O vilarejo de Caraíva, localizado no município de Porto Seguro, na Bahia, tem enfrentado um aumento alarmante da violência relacionada a facções criminosas. Conhecido por suas belezas naturais e por ser um destino popular entre turistas, o local agora é marcado por conflitos e insegurança.
Em 2025, Caraíva registrou uma série de incidentes violentos, incluindo assassinatos e toques de recolher, que refletem a expansão de facções criminosas para áreas mais distantes dos centros urbanos. Moradores relatam que a situação se agravou com a presença de grupos que disputam o controle da região, à medida que o turismo cresce.
“”Isso aqui virou um campo de guerra”, resume um morador.”
O delegado Diego Gordilho, da Polícia Federal em Porto Seguro, destacou que a disputa por território e o tráfico de drogas têm se intensificado, especialmente em áreas com alto poder aquisitivo de turistas. A proximidade de Caraíva com a aldeia indígena Xandó também complica a fiscalização, uma vez que a presença policial é limitada.
Além da violência entre facções, a região enfrenta conflitos históricos entre fazendeiros e indígenas, que frequentemente resultam em confrontos armados. Em fevereiro de 2025, duas turistas foram baleadas em uma área de disputa entre indígenas e fazendeiros em Prado, cidade vizinha.
As operações policiais em Caraíva têm sido letais. Em três ações realizadas em 2025, 12 pessoas foram mortas, um número que supera as mortes em operações policiais em estados como Acre e Roraima. O censo de 2022 do IBGE aponta que o distrito de Caraíva tem 13.214 habitantes, embora a população real na área da praia seja menor.
A Polícia da Bahia é a que mais registra mortes em operações no Brasil, com 1.569 ocorrências em 2025. A cidade de Porto Seguro foi classificada como a 6ª com maior taxa de mortes decorrentes de operações policiais no país.
“”Todo mundo conhecia ele aqui”, diz um morador sobre a morte de Victor Cerqueira, conhecido como Vitinho, que foi morto em uma operação policial.”

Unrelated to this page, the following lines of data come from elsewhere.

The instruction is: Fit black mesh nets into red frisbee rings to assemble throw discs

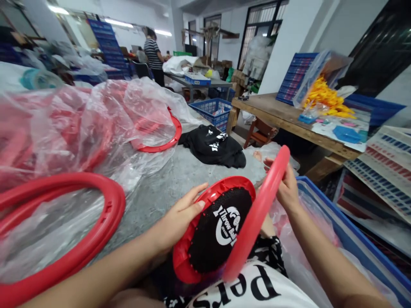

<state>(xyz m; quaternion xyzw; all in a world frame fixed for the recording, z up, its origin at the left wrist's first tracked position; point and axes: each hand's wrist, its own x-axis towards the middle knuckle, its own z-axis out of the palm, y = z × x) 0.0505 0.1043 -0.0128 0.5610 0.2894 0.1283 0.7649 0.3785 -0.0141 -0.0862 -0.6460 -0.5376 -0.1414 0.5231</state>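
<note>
My left hand (pixel 183 217) grips the left rim of a red ring with black mesh (pixel 205 239) stretched across it; white lettering is printed on the mesh. This piece is tilted above my lap. In my right hand (pixel 288 188) is a plain red ring (pixel 258 209), seen nearly edge-on and in front of the right side of the meshed ring. Whether the two rings touch, I cannot tell. The right fingers are partly hidden behind the plain ring. Beyond both hands, black printed mesh pieces (pixel 213 147) lie piled on the grey table (pixel 144 192).
Stacked red rings (pixel 112 201) lie at the left, and clear plastic bags (pixel 73 115) hold more behind them. A blue crate (pixel 346 244) lined with plastic stands at my right. Farther off are a wooden table (pixel 269 107), a blue basket (pixel 210 109) and a standing person (pixel 154 53).
</note>
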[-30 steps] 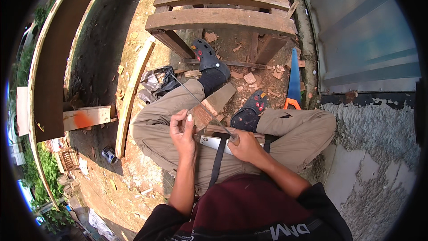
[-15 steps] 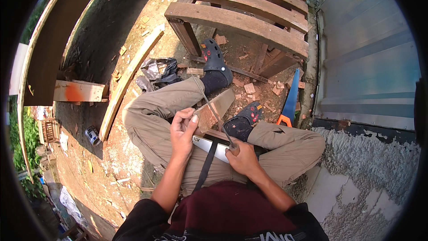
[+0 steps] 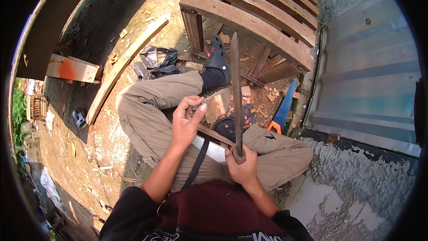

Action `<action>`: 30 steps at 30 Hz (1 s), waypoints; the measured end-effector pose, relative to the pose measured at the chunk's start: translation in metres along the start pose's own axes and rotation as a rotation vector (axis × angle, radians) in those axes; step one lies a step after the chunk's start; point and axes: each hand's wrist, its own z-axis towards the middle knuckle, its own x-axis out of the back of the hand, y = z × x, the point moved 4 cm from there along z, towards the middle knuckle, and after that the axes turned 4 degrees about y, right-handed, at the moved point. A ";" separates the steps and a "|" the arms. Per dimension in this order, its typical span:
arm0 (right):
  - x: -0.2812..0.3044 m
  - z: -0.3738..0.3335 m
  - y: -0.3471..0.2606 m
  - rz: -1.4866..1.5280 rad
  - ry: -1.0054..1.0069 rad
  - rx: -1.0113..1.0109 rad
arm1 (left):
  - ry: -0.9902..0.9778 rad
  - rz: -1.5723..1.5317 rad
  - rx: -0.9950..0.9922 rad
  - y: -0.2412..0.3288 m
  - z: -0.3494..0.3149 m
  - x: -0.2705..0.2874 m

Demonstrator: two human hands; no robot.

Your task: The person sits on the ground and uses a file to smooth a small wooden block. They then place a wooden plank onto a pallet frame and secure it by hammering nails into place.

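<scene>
Left hand (image 3: 189,115) by a wood block (image 3: 219,105), right hand (image 3: 242,166) clamped on a long metal tool (image 3: 236,85)

At the far left of my feed I have a board with an orange patch (image 3: 68,68), and near it a small can (image 3: 80,118) on the ground. Next comes a long plank (image 3: 127,69) lying aslant, then a crumpled dark plastic bag (image 3: 158,62) beyond the bent left knee. The two hands are well apart. The left has its fingers curled and its thumb near the fingertips, just at the wood block's near corner; from here I cannot tell whether it grips it. The block lies between the shins. Below it, a black strap (image 3: 197,163) and a flat white strip (image 3: 215,151) cross the lap. Right of the block I see the metal tool, its handle wrapped in the right fist, its tapering blade pointing up and away. Beyond its tip stands a slatted wooden bench (image 3: 249,26). Farther right, a blue saw (image 3: 285,105) with an orange handle lies near ribbed metal sheeting (image 3: 368,71).
</scene>
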 end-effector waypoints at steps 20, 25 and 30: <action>-0.010 -0.007 0.059 -0.183 -0.071 -0.050 | -0.060 0.185 -0.306 0.002 0.012 -0.009; 0.005 -0.002 -0.015 -0.002 -0.030 -0.015 | 0.021 -0.029 0.008 -0.006 0.009 0.013; -0.008 -0.007 0.028 -0.074 -0.009 0.032 | 0.026 0.008 -0.072 -0.003 0.016 0.005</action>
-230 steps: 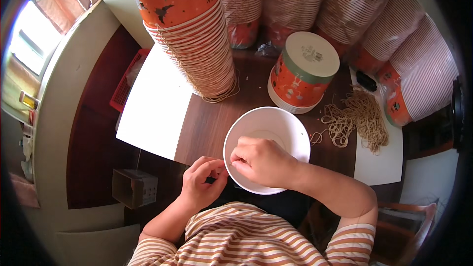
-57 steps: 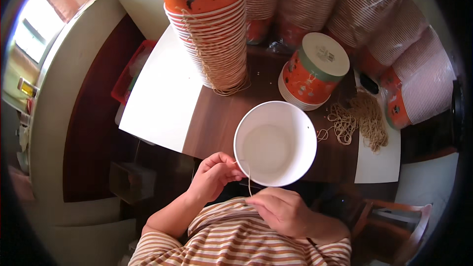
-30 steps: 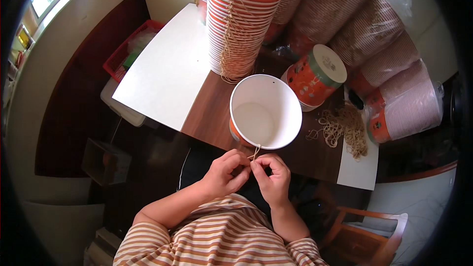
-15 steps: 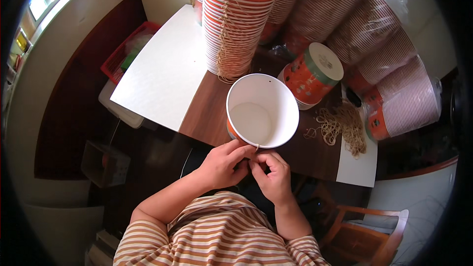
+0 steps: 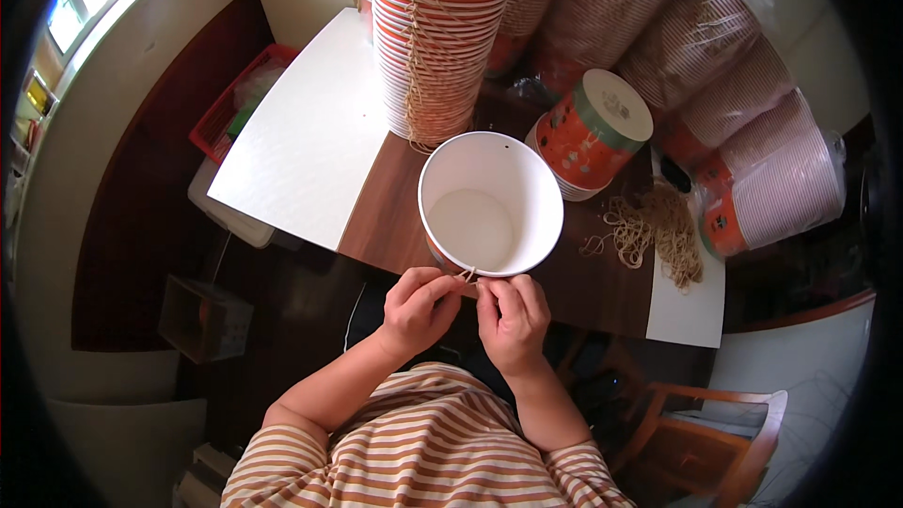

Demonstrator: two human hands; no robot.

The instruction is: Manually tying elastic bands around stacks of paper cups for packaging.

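Observation:
A large paper bucket [image 5: 529, 202], white inside and orange outside, stands mouth up near the front edge of the table. It has a small dark hole high on its far wall. At the near rim a thin beige cord [image 5: 470, 273] comes through the wall. My left hand [image 5: 417, 309] pinches this cord just left of centre. Beside it, my right hand [image 5: 513, 322] also pinches a bit of the cord, with a short length stretched between the two. The fingertips partly hide the cord's ends.
Behind the bucket rises a tall stack of paper buckets [image 5: 451, 47] with cord loops hanging down it. An upturned orange bucket [image 5: 588, 141] sits to the right, near a loose pile of cord [image 5: 673, 240]. Plastic-wrapped bucket stacks [image 5: 696, 33] fill the back right. A wooden chair [image 5: 729, 452] stands lower right.
My hands have drawn apart, pulling the cord out between them, where before they were close together. The bucket appears slightly further left and up in the view, which has shifted a little.

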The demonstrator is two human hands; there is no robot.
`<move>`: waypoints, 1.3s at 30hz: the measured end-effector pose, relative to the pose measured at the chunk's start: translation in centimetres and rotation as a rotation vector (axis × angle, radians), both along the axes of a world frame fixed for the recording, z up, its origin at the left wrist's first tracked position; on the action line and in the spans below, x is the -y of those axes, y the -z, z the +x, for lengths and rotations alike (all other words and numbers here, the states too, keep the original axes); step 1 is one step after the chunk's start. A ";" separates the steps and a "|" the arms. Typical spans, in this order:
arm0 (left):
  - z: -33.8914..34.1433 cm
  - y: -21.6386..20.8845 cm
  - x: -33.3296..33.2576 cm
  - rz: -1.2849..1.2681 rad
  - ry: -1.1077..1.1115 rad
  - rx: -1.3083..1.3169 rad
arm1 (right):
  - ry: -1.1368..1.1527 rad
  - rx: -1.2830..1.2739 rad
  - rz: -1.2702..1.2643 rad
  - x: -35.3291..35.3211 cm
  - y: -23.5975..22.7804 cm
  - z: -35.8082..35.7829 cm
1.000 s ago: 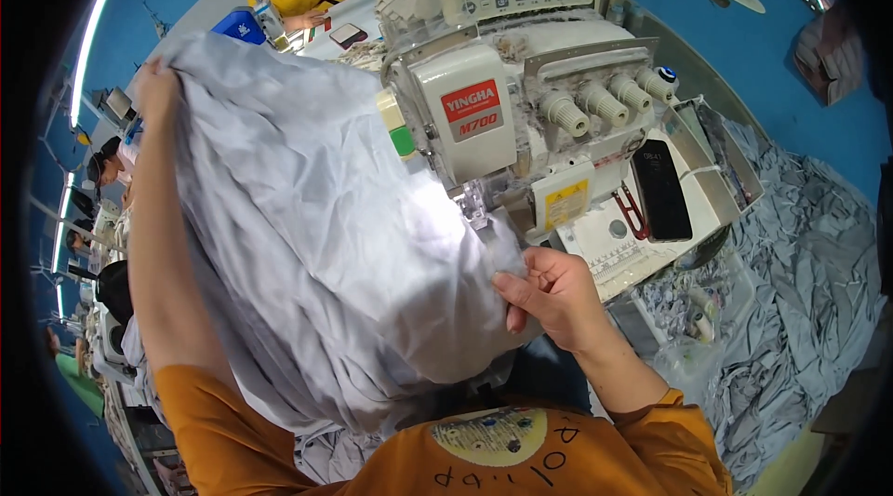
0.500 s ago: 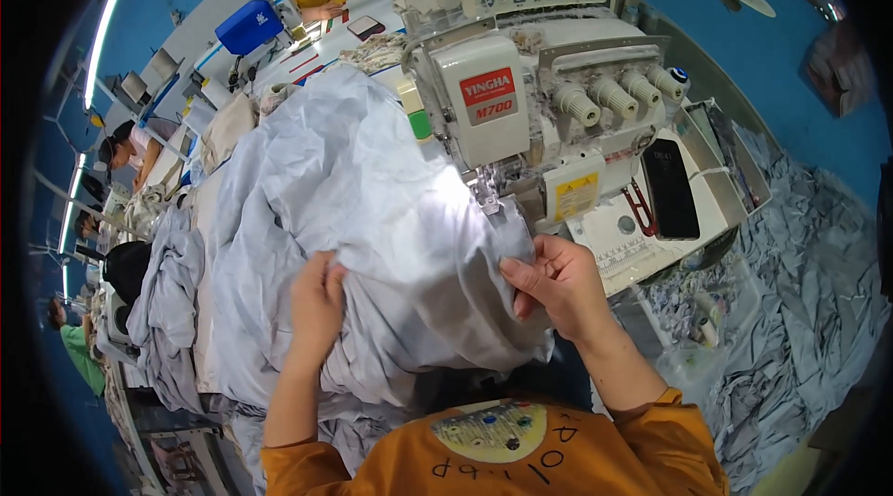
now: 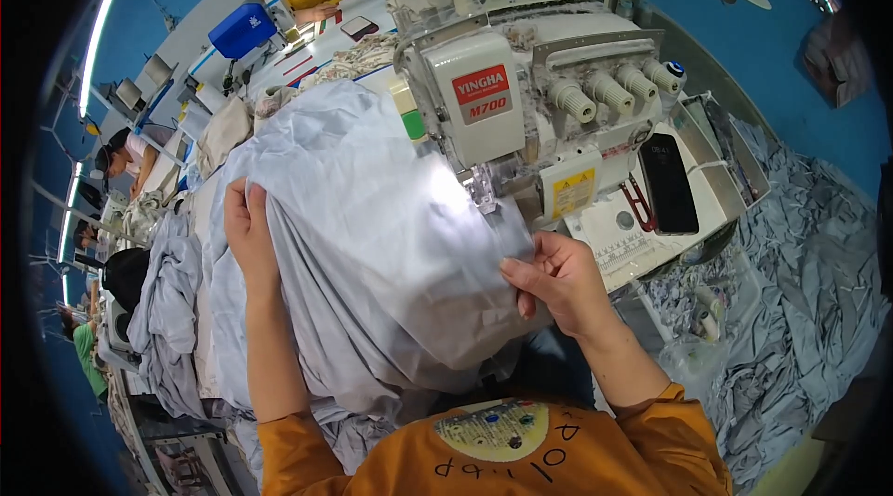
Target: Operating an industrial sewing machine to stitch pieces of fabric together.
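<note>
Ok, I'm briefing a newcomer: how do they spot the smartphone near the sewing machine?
Find the white overlock sewing machine. Below the rightmost of its four tension dials lies the smartphone. It's flat and black, unlike the slim red tool just left of it.

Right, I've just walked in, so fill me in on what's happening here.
A person sits at a sewing machine with a pale cloth spread before it. The left hand grips a fold on the left; the right hand pinches the edge just below the lit presser foot. A black phone lies to the right.
</note>
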State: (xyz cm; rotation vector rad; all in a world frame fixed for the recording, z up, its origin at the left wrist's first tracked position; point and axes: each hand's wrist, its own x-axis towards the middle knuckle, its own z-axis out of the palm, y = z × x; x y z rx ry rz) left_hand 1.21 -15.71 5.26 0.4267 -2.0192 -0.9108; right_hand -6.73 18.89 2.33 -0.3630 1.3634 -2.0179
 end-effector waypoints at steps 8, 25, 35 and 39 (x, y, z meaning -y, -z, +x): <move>-3.1 -1.7 3.2 -0.085 0.043 -0.073 | 0.006 -0.001 0.007 0.0 0.1 -0.1; -10.6 -8.4 9.1 -0.399 -0.168 0.031 | 0.020 -0.022 0.019 0.1 -0.1 0.0; -13.5 -11.7 12.0 -0.511 -0.254 0.011 | 0.040 0.025 0.082 0.3 -0.6 0.2; -12.9 -9.7 13.3 -0.639 -0.296 0.075 | 0.094 0.076 0.075 0.2 0.0 0.6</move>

A morte de Vitinho gerou protestos nas redes sociais, com a família acusando a polícia de erro ao confundir o guia turístico com um traficante. O inquérito sobre o caso foi remetido à Justiça em sigilo.
Moradores relatam que a presença de facções não é nova, mas a situação se tornou mais caótica com a chegada de novos grupos. A facção local, conhecida como Anjos da Morte (ADM), se aliou ao Comando Vermelho e agora disputa território com outra facção ligada ao PCC.
Entre maio e dezembro de 2025, a Polícia Federal apreendeu 27 fuzis em Caraíva, evidenciando a gravidade da situação. A Bahia abriga 21 organizações criminosas, o maior número do país, e a fragmentação do tráfico começou em 2004, após a prisão de uma liderança importante.
Uma turista mineira relatou ter passado horas trancada em uma pousada durante um toque de recolher em 2024, após ouvir tiros. Apesar da violência, muitos turistas continuam a frequentar a região sem perceber os conflitos.
Moradores afirmam que a violência raramente chega ao conhecimento dos turistas, pois não é do interesse das facções que a situação saia do controle. Em épocas de alta temporada, acordos são feitos para evitar conflitos.
Mensagens de facções circulam em grupos de WhatsApp, alertando sobre as consequências para quem alugar casas a membros de facções vizinhas. A situação em Caraíva é um reflexo de um problema maior que afeta diversos destinos turísticos no Nordeste brasileiro.